A quick look at Reason’s website is all it takes to rebut these claims. The authorship of articles is clearly communicated to readers and corrections are issued when needed, as with The New York Times and other respectable publications. Contrary to GDI’s belief, the fact that Reason doesn’t police its comment section isn’t based on its desire to spread disinformation but rather its belief in “free minds and free markets.”

The people behind GDI are entitled to their own opinions and methodology, and advertisers are free to direct their dollars wherever they want, including for ideological reasons. Condoning this with taxpayer dollars is the problem, even if political demonization is not the government’s intent.

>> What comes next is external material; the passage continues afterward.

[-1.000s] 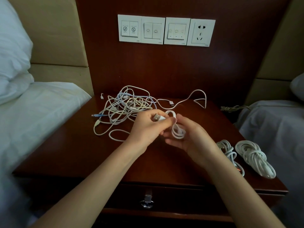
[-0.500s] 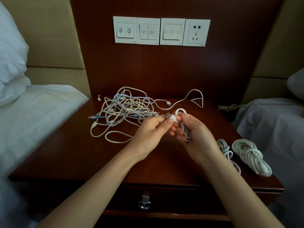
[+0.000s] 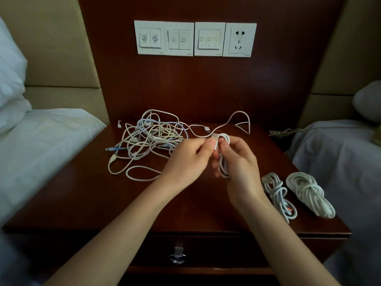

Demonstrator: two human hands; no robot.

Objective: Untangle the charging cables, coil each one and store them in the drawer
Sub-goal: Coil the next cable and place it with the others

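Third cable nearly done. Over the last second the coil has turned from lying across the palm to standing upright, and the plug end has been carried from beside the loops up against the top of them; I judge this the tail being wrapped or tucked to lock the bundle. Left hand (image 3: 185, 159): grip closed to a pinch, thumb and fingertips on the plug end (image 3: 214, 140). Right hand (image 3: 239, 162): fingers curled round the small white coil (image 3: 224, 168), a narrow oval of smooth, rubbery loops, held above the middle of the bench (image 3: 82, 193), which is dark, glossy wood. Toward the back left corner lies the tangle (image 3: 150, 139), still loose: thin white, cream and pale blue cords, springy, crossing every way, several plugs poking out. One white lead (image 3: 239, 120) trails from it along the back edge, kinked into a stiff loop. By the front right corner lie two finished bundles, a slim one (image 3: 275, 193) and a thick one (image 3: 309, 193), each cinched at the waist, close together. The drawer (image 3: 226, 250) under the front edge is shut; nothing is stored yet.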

Government involvement, direct or indirect, sends a signal that the recipient is trustworthy and neutral. Hence, some CEOs fell for the labelling. Xandr, a Microsoft-owned advertising firm, informed clients last year that it would no longer advertise on platforms with content considered by GDI to be “morally reprehensible” or “offensive.” Following the reporting by the Examiner (a publication which was itself blacklisted), Xandr suspended its relationship with GDI pending review.

The government involvement also exacerbates suspicions that public institutions have been corrupted, especially among those whose favorite outlets were targeted. It could also incite some conservatives, whenever they regain power, to intensify their own efforts to use government against progressive adversaries. That in turn creates even more polarization.

While not a unique occurrence, it is a good reminder that a government that sits in judgment of what is proper or improper information is inconsistent with the values of a free society.